La precaución era inútil porque la escollera había quedado desierta, pero Amedeo asintió de buen grado, ya que podía sostener la toalla sentado y leyendo el libro que tenía apoyado en las rodillas.

Al otro lado de la toalla la señora se había soltado el sujetador sin preocuparse de que él la mirase o no. Amedeo no sabía si mirarla fingiendo que leía o si leer fingiendo que la miraba. Las dos cosas le interesaban, pero mirarla le parecía mostrarse demasiado indiscreto, seguir leyendo, demasiado indiferente. La señora no practicaba el sistema habitual de las bañistas que se cambian al aire libre, que consiste en ponerse primero el vestido y después quitarse el bañador por abajo; no: ahora que tenía el pecho desnudo se quitaba también el «slip». Entonces fue cuando por primera vez ella volvió la cara hacia él: y era una cara triste, con un pliegue amargo en la boca, y meneaba la cabeza y lo miraba.

«¡Ya que tiene que suceder, que suceda en seguida!», pensó Amedeo echándose hacia adelante con el libro en la mano, un dedo entre las páginas, pero lo que leyó en aquella mirada -reproche, conmiseración, desaliento, como si quisiera decir: «Estúpido, hagámoslo ya que hay que hacerlo, pero no entiendes nada, como todos los otros…»-, es decir, lo que no leyó, porque no sabía leer en la mirada, pero advirtió confusamente, le provocó tal arrebato que, al abrazarla y caer junto a ella en la colchoneta, giró apenas la cabeza hacia el libro para comprobar que no acabara en el mar.
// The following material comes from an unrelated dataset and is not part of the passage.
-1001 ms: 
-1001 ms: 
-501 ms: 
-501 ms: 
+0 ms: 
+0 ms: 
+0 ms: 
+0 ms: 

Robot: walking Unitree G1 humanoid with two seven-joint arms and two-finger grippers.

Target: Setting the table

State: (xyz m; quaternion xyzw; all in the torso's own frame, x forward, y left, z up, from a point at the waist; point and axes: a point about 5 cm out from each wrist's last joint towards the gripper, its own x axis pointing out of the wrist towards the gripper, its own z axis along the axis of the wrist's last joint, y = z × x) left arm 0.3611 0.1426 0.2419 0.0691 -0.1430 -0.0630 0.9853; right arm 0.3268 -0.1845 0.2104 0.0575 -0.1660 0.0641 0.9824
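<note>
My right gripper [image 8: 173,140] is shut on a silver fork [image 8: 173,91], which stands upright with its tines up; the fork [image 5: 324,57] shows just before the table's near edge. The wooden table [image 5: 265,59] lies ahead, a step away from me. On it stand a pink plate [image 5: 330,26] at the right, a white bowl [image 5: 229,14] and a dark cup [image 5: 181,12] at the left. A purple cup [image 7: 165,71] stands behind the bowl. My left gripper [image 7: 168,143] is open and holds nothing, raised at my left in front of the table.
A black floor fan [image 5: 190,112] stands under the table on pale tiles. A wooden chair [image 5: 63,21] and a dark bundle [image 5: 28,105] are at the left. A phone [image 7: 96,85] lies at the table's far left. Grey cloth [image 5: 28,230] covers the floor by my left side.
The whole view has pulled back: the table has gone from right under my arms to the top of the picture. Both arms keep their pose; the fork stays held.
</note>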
Cayó en cambio justo al lado de la colchoneta, abierto, pero habían pasado algunas páginas y Amedeo, aunque siempre en el arrebato de sus abrazos, trató de liberar una mano para poner la señal en la página justa: no hay nada más fastidioso, cuando uno quiere reanudar rápidamente la lectura, que tener que estar allí pasando hojas sin volver a encontrar el hilo.
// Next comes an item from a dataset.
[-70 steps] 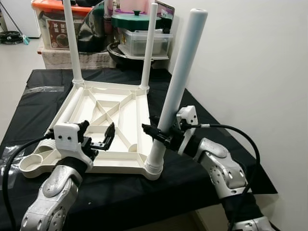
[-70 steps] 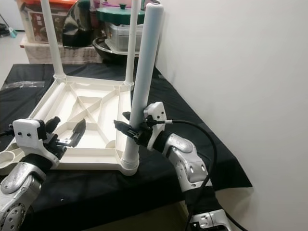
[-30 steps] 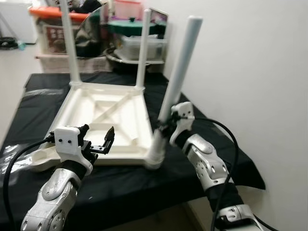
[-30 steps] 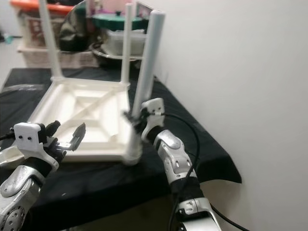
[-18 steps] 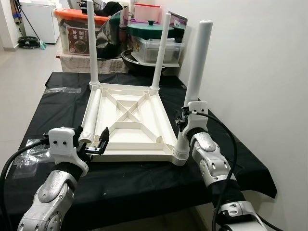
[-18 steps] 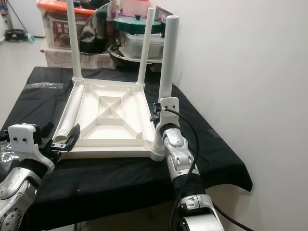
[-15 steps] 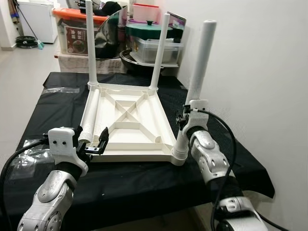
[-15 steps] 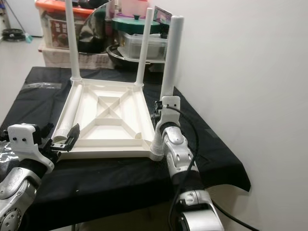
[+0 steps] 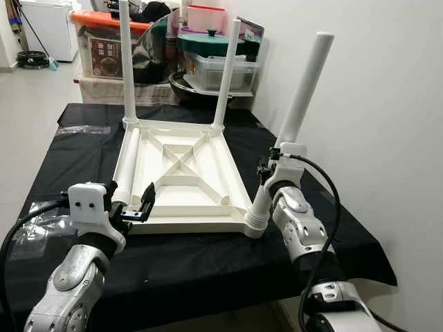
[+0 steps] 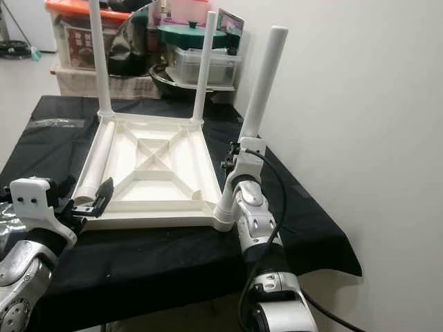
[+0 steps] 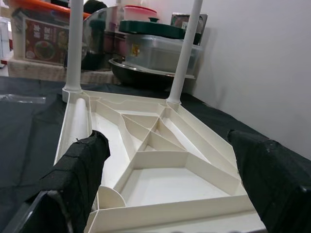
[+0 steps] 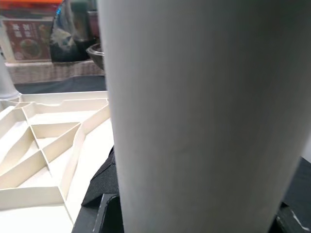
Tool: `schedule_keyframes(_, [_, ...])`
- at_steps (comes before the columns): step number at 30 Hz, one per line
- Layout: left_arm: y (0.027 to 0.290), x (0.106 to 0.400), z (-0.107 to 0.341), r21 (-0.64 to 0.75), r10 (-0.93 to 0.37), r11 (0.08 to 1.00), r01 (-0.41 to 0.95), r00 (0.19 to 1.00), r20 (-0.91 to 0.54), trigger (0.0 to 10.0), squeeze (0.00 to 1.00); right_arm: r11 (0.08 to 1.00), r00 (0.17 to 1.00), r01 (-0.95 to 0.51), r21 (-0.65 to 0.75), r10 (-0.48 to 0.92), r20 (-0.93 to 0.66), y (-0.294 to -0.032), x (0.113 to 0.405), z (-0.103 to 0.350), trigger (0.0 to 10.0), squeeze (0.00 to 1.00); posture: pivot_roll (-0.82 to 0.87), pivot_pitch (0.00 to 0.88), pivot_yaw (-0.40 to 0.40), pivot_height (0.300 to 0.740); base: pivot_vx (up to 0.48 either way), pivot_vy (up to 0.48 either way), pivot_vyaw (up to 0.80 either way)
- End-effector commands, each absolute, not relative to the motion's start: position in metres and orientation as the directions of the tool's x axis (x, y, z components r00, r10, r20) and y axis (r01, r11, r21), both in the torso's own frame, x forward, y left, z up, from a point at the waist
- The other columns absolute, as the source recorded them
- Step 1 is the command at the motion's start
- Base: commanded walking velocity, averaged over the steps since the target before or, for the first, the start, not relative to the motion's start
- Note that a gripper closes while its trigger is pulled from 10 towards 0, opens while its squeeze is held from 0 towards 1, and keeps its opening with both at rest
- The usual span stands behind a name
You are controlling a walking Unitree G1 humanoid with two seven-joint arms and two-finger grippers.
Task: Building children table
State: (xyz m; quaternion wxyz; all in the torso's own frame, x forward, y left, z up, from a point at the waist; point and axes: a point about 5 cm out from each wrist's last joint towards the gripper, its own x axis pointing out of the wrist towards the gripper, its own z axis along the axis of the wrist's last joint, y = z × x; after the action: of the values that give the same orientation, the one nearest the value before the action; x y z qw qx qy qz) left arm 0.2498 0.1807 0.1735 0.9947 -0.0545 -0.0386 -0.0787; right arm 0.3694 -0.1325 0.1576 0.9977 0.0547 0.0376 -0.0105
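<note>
Black cloth covers the counter [image 9: 62, 149], and a white wall stands on the right side. At the far left a clear plastic wrapper [image 9: 31, 225] lies on the cloth. The left gripper [image 9: 130, 205] hovers just in front of the near left corner of the white plastic table top [image 9: 181, 181], and its two black fingers [image 11: 80, 167] are spread apart with nothing between them. The table top lies upside down on the counter, so its ribs face up. A loose white plastic leg [image 9: 125, 169] lies flat along its left edge. Two white legs stand straight up at the far corners, the left one [image 9: 127, 66] and the right one [image 9: 227, 72]. Behind them are storage boxes [image 9: 104, 48] and a dark pan [image 9: 197, 81]. At the near right corner, a tilted white leg [image 9: 294, 117] sits in its socket and leans to the right. The right gripper [image 9: 266, 176] is closed around this leg, low down near the corner.
</note>
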Motion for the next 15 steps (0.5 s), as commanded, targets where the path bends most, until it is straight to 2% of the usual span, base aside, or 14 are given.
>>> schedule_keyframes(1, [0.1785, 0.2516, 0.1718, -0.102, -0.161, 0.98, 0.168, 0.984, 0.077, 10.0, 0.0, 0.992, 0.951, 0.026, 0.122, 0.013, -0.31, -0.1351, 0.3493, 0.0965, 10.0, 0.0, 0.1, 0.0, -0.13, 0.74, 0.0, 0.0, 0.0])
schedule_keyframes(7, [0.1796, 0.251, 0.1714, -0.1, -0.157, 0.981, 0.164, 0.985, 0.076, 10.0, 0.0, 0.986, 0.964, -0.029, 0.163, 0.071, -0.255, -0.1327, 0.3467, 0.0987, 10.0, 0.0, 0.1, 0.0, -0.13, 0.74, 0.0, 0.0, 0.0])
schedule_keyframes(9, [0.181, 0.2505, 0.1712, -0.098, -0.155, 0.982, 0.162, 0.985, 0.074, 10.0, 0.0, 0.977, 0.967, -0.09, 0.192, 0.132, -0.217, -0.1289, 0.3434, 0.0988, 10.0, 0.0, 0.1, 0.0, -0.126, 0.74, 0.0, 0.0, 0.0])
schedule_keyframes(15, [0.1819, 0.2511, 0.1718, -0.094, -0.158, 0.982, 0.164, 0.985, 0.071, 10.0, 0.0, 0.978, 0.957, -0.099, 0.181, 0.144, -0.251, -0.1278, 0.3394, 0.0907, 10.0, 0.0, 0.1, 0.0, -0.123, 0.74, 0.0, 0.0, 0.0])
El entendimiento amoroso era perfecto. Podía tal vez prolongarse más; pero, ¿acaso no había sido todo fulminante en ese encuentro suyo?

Oscurecía. Abajo los escollos se abrían en tobogán, formando una pequeña cala. Ahora ella había bajado y había metido la mitad del cuerpo en el agua.

– Ven tú también, démonos un último baño… -Amedeo, mordiéndose un labio, contaba las páginas que faltaban para el final.